» PROBLEM DESCRIPTION
When the string "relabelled" occurs in a line of the listing below, return that line.

» DATASET RECORDS
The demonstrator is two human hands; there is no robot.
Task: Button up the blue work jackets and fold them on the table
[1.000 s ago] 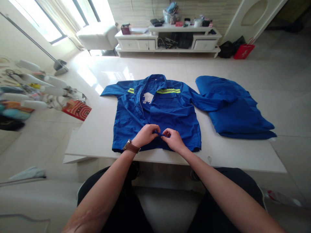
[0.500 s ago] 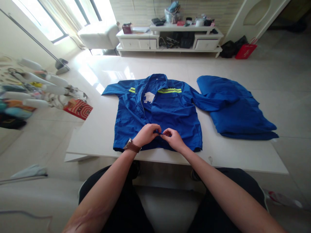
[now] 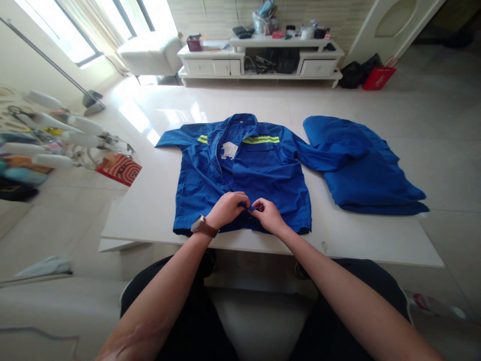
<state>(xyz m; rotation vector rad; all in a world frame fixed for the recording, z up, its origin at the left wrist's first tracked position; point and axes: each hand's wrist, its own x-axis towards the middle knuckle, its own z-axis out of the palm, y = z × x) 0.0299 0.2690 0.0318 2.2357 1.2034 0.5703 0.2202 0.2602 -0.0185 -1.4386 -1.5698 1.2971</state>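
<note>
Head view: left fingers [image 3: 243, 196] and right fingers [image 3: 260, 202] tight on blue jacket [image 3: 268, 173], collar label [image 3: 241, 122] unreadably small

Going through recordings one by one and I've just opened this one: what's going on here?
A person's left grip and right grip are close together, pinching cloth at the lower front of a blue jacket. The jacket lies spread on a white table, collar away from the person. Higher up its front is open, showing a white patch inside. The sleeve on the right reaches onto a folded blue cloth.
</note>
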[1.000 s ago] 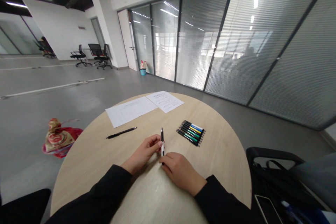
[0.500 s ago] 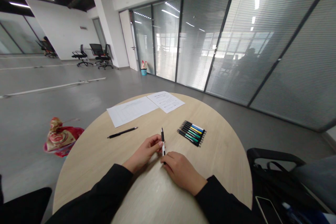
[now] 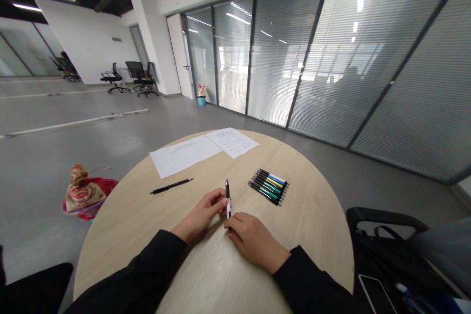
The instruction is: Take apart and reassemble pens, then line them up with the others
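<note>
Hardly anything has moved since the earlier frame. At the centre, my left hand [image 3: 202, 215] has its fingers clamped on the upright white-and-black pen [image 3: 228, 202]; my right hand's [image 3: 256, 241] fingers look closed on its lower end, partly hidden. On the desk [image 3: 221, 274], the black pen [image 3: 171, 186] lies left, the row of pens [image 3: 268, 186] right, the papers [image 3: 186, 153] beyond.

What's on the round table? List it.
Papers, a black pen and a row of pens. The left hand and right hand hold another pen; what they cover is hidden.
</note>
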`<state>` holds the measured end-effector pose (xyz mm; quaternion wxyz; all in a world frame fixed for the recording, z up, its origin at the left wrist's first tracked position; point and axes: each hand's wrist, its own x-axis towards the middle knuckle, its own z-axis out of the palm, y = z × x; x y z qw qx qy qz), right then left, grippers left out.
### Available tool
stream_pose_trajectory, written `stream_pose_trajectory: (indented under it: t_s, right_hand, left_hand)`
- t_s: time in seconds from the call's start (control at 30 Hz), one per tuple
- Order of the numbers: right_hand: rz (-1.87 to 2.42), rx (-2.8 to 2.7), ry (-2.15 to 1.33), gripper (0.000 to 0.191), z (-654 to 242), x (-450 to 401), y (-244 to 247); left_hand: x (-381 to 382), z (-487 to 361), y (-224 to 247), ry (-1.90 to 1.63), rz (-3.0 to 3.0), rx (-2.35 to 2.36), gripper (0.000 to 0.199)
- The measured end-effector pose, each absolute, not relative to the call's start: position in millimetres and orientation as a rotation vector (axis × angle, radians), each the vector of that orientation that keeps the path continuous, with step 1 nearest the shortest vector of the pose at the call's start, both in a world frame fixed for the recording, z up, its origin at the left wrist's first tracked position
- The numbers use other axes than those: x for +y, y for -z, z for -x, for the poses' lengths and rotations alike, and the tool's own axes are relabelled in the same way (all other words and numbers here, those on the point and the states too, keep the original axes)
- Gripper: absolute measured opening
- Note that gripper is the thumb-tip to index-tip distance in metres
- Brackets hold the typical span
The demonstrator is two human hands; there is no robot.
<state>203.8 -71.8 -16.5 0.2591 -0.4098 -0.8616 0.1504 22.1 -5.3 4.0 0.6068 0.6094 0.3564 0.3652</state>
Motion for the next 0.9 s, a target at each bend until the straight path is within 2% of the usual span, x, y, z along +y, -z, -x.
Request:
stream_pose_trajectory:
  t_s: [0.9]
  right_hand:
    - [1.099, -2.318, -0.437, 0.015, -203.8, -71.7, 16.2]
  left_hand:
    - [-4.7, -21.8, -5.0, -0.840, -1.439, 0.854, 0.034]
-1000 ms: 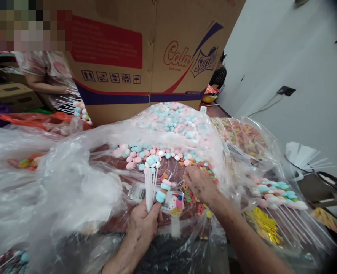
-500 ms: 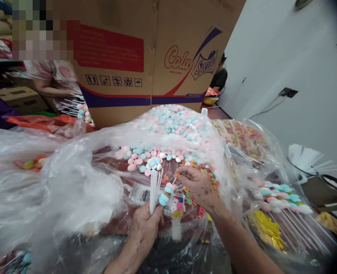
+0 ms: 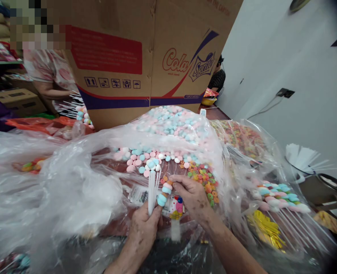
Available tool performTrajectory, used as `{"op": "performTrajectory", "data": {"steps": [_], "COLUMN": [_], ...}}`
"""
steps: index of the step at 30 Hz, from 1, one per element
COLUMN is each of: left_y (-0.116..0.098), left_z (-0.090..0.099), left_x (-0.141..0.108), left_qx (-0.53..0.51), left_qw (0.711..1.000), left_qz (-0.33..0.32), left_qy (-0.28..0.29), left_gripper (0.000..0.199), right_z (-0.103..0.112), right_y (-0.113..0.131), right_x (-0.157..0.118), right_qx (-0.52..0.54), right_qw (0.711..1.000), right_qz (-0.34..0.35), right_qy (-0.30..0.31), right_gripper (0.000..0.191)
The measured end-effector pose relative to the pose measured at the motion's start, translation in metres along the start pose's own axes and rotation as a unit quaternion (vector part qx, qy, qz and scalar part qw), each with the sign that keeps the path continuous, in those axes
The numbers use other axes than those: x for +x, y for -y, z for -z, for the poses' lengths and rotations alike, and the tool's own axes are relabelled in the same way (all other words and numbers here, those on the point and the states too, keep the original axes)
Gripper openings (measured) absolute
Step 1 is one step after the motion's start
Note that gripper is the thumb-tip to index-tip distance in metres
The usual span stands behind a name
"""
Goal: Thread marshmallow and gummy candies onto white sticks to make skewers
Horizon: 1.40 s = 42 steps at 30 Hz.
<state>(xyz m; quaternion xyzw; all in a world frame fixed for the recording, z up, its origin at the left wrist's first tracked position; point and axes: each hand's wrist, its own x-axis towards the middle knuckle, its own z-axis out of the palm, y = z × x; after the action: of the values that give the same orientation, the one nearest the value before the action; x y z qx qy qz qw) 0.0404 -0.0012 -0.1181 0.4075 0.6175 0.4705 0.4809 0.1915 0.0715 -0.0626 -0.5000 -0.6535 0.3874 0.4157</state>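
Observation:
My left hand (image 3: 144, 224) is closed round a bundle of white sticks (image 3: 152, 192) standing upright. From the same grip rises a candy skewer (image 3: 164, 195), threaded with pink and blue marshmallows and orange pieces. At its top end my right hand (image 3: 189, 192) pinches an orange gummy ring (image 3: 170, 182) between thumb and finger. Loose pink, blue and white marshmallows (image 3: 141, 161) lie just beyond my hands. Beside my right hand is a spread of coloured gummy rings (image 3: 206, 179). A printed packet (image 3: 176, 205) sits under the skewer.
A large cardboard box (image 3: 114, 49) stands at the back. Clear plastic bags (image 3: 79, 190) cover the left; a marshmallow bag (image 3: 171, 125) lies ahead. Finished skewers (image 3: 282, 196) and gold twist ties (image 3: 267, 230) are at right. A co-worker (image 3: 50, 72) holds skewers behind the box's left edge.
My right hand has moved slightly left and down, bringing the orange gummy ring from the bare stick tip down against the top marshmallow. My left hand keeps its grip.

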Motion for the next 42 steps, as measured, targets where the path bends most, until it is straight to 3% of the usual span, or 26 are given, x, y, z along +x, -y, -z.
{"op": "performTrajectory", "data": {"steps": [5,10,12,14,17,19,22,28,37,42], "left_y": [-0.003,-0.008,-0.010,-0.012,-0.014,-0.014,-0.013,-0.010,-0.009,-0.009], "left_z": [0.000,0.000,0.001,0.002,0.002,0.001,0.000,0.001,0.001,0.001], "left_x": [-0.002,-0.005,-0.006,-0.006,-0.006,-0.006,-0.006,-0.005,-0.005,-0.005], "left_qx": [0.021,-0.015,-0.033,-0.048,-0.053,-0.052,-0.057,-0.060,-0.073,-0.056], "left_qw": [1.000,1.000,0.999,0.998,0.997,0.997,0.998,0.998,0.996,0.998], "left_qz": [-0.006,0.013,0.028,0.044,0.050,0.049,0.038,0.029,0.031,0.034], "left_qy": [0.004,-0.010,0.002,0.012,0.015,0.017,0.018,0.023,0.026,0.023], "left_gripper": [0.035,0.037,0.037,0.036,0.035,0.034,0.037,0.036,0.035,0.037], "right_z": [-0.004,0.008,0.018,0.028,0.033,0.029,0.019,0.013,0.017,0.010], "right_y": [-0.005,0.001,0.003,0.004,-0.001,-0.007,-0.013,-0.020,-0.027,-0.027], "right_x": [-0.003,0.008,0.023,0.044,0.080,0.098,0.111,0.109,0.108,0.099], "right_qx": [0.013,0.002,-0.036,-0.148,-0.398,-0.466,-0.486,-0.499,-0.474,-0.467], "right_qw": [0.999,0.991,0.992,0.986,0.915,0.882,0.869,0.857,0.872,0.871], "right_qz": [-0.020,-0.016,-0.025,-0.024,-0.009,-0.009,-0.003,0.027,0.062,0.081], "right_qy": [0.041,0.130,0.118,0.070,0.057,0.071,0.090,0.128,0.106,0.128], "right_gripper": [0.028,0.029,0.030,0.032,0.033,0.035,0.037,0.027,0.024,0.023]}}
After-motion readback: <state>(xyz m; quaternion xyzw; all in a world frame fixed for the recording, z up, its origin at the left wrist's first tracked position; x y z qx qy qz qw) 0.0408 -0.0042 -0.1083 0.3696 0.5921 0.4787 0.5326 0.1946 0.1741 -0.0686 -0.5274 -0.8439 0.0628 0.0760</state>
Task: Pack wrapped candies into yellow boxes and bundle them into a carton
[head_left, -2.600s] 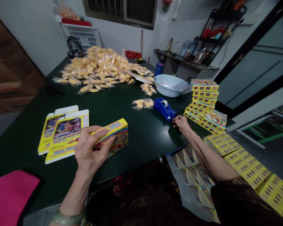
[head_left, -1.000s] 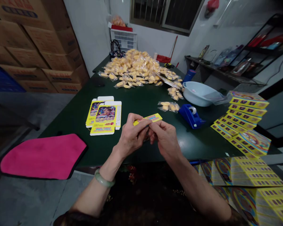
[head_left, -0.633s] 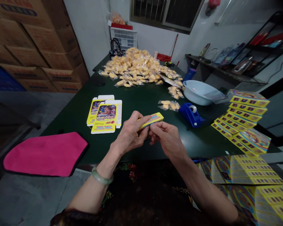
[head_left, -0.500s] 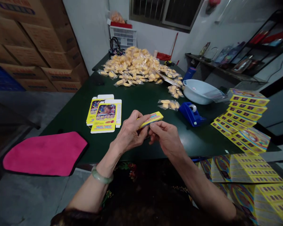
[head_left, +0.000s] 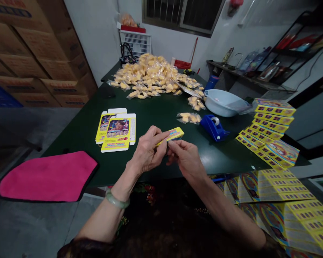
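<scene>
Near the table's front edge, my left hand [head_left: 148, 148] is wrapped round a small yellow box [head_left: 175, 133], which is held edge-up and tilted. My right hand [head_left: 185, 156] pinches the near side of that box with thumb and finger; its other fingers curl below. Left of my hands lie flat yellow cartons [head_left: 118, 133], partly overlapping. Beyond the box rest a few clear packets of yellow pieces [head_left: 188, 118], and a blue tape dispenser [head_left: 214, 128] stands to their right. The underside of the box is hidden by my fingers.
A large heap of yellow packets [head_left: 150, 73] covers the far table [head_left: 83, 123]. To the right are a pale blue basin [head_left: 224, 104] and stacked yellow boxes [head_left: 274, 120]. More cartons [head_left: 282, 200] stand lower right. A pink cloth piece [head_left: 48, 175] lies at the left edge.
The view has shifted slightly, so the table items sit a little further left. Both hands keep their hold on the box, which has turned slightly.
</scene>
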Demonstrator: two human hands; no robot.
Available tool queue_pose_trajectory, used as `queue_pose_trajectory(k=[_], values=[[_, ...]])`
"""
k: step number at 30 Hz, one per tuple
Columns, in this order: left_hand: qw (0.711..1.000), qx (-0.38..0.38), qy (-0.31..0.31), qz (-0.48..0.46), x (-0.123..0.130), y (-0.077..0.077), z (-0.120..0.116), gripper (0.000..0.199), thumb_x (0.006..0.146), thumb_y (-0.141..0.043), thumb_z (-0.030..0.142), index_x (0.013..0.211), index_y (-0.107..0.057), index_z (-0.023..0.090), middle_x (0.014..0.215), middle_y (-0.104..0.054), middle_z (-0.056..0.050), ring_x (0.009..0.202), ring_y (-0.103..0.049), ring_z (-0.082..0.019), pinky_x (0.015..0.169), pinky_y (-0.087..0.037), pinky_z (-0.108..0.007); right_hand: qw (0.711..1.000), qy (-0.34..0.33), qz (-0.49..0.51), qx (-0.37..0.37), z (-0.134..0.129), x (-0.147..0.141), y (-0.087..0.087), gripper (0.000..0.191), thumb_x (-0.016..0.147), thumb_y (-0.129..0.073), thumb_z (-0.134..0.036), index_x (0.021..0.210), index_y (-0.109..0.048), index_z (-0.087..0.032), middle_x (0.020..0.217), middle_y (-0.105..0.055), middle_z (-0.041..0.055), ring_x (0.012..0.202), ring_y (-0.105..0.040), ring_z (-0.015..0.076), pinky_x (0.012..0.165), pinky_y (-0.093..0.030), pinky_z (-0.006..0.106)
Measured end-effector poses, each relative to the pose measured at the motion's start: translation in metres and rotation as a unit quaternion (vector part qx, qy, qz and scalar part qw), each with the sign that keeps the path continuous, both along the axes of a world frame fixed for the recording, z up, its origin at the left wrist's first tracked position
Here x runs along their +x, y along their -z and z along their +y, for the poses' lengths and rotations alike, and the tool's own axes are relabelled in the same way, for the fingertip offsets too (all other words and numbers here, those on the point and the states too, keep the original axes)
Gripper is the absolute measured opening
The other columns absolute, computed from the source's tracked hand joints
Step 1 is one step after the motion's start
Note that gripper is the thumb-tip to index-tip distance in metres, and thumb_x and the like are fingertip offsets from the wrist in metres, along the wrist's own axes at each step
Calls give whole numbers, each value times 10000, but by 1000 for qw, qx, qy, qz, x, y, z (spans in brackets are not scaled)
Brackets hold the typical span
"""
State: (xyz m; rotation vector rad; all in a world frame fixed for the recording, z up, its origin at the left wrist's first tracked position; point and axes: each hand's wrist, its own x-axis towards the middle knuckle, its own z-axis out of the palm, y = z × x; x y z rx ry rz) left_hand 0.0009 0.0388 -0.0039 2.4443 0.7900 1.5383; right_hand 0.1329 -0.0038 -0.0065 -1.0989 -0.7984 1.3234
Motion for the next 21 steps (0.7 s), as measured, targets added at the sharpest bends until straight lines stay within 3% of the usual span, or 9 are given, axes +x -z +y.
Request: queue_pose_trajectory(k=[6,11,15,18,21], values=[[998,16,-54,-28,5,3,10,249,907,-484,232,993,-697,134,783,-553,-31,684,-558,-100,589,-474,-229,997,-60,8,-56,10,-1,37,475,518,-799,-529,476,-491,-169,416,-495,-64,319,-423,53,313,-429,205],[991,40,-101,-77,13,9,16,164,858,-618,284,890,-715,155,709,-535,1,612,-528,-79,525,-426,-199,994,-90,-5,-62,15,7,42,460,528,-802,-509,484,-508,-158,434,-522,-56,325,-425,44,302,-396,174],[990,28,-113,-75,13,13,14,139,832,-656,267,927,-684,170,783,-568,-7,682,-563,-98,596,-462,-222,991,-104,-15,-79,12,18,53,446,514,-808,-494,506,-523,-151,435,-528,-52,315,-416,48,285,-385,179],[988,11,-132,-76,11,20,12,262,791,-700,263,1019,-616,162,889,-589,-33,804,-587,-133,703,-490,-254,993,-94,-13,-71,6,27,61,422,539,-800,-475,543,-524,-156,451,-533,-60,333,-425,47,309,-401,176],[983,-13,-154,-99,8,33,11,566,724,-757,308,1209,-492,183,1013,-575,-54,904,-577,-166,790,-499,-296,995,-81,-8,-53,2,34,64,389,579,-780,-460,580,-533,-160,487,-551,-60,363,-453,49,345,-423,179]])
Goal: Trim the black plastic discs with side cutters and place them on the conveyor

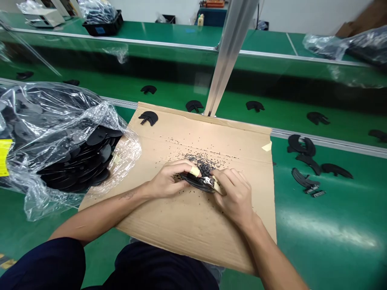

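My left hand (pixel 167 180) and my right hand (pixel 234 197) both grip a curved black moulded plastic part (pixel 198 183) above a flattened cardboard sheet (pixel 193 229). Pale tape wraps a left fingertip (pixel 195 171), and more pale tape shows by my right fingers (pixel 216 183). Small black crumbs (pixel 199 163) lie heaped just beyond my hands. A similar black part (pixel 148 117) rests on the cardboard's far left corner. To my left, a clear plastic bag (pixel 60 108) holds a stack of black parts (pixel 81 161).
Green workbench belts (pixel 302 217) with aluminium rails (pixel 329 141) surround the cardboard. Several black parts (pixel 305 161) lie on the belts. An aluminium post (pixel 229 52) rises beyond the cardboard. A black crate (pixel 102 24) stands on the far bench.
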`<state>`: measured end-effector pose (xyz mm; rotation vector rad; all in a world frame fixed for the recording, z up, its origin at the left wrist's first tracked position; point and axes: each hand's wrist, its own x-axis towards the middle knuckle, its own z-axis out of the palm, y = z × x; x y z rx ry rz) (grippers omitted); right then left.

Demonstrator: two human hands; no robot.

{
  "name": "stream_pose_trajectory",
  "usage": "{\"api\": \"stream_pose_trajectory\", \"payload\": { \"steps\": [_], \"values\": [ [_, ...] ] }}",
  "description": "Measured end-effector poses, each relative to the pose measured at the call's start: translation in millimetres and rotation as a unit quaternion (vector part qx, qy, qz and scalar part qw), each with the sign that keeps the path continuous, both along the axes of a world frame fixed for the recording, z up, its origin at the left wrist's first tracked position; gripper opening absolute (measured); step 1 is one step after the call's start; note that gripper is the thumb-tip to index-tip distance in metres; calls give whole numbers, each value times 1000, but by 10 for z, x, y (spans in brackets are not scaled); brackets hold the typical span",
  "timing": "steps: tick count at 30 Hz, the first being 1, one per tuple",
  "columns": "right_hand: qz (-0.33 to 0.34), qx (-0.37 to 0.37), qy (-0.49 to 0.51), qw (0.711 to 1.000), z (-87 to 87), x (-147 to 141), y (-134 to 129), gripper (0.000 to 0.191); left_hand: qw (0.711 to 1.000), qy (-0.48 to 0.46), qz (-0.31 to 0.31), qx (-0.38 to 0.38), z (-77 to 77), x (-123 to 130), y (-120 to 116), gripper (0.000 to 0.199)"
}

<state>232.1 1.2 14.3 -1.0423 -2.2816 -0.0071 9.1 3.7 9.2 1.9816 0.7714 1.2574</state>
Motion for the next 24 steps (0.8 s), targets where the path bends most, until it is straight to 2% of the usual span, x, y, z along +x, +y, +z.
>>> {"api": "stream_pose_trajectory", "payload": {
  "steps": [14, 20, 24],
  "values": [
    [-26, 55, -30, 998, 45, 2, -61, 18, 999, -13, 6, -30, -36, 16, -33, 20],
    [-16, 11, -15, 1000, 18, 15, -81, 22, 999, -6, -5, -44, -2, 1, -36, 14],
    [-58, 21, -30, 998, -3, 30, -25, 23, 996, -2, -21, -82, 43, -16, -44, 23]
  ]
}}
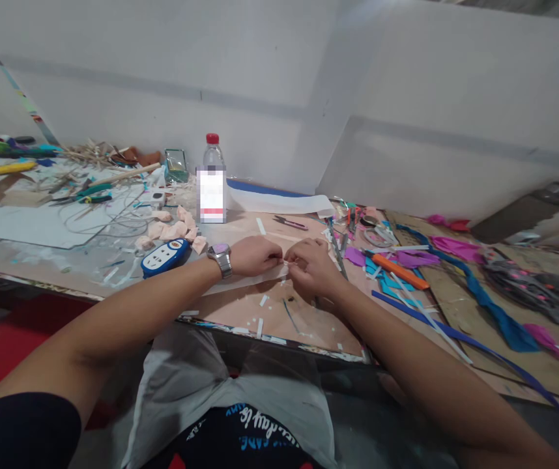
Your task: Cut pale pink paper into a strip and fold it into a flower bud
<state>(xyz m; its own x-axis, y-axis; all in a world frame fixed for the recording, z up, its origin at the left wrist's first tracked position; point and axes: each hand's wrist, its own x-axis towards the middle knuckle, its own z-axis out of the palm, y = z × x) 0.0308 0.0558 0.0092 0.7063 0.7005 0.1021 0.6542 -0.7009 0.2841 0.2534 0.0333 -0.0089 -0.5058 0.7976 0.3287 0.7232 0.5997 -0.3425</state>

» RESPONSE FOR THIS EXERCISE
- The numbers use other axes than those: x for +y, y for -z, z for -x, for the poses' lengths and rotations alike, and the tool's own axes are relabelled in the same way (all other words and numbers here, those on the point and the states too, keep the original axes)
The numbers use other axes than those: x for +x, y for -y, z for -z, for the poses' lengths and rotations alike, and the tool's own axes are relabelled in the same way (all other words and numbers here, those on the point and the states too, keep the original axes)
Here x runs along their +x, y along their -z and z along their +y, for the poses' lengths and rotations alike, and the tool's own axes are relabelled in the same way, for the fingertip offsets too (all other words and numbers here, those on the point and the states too, keep the original axes)

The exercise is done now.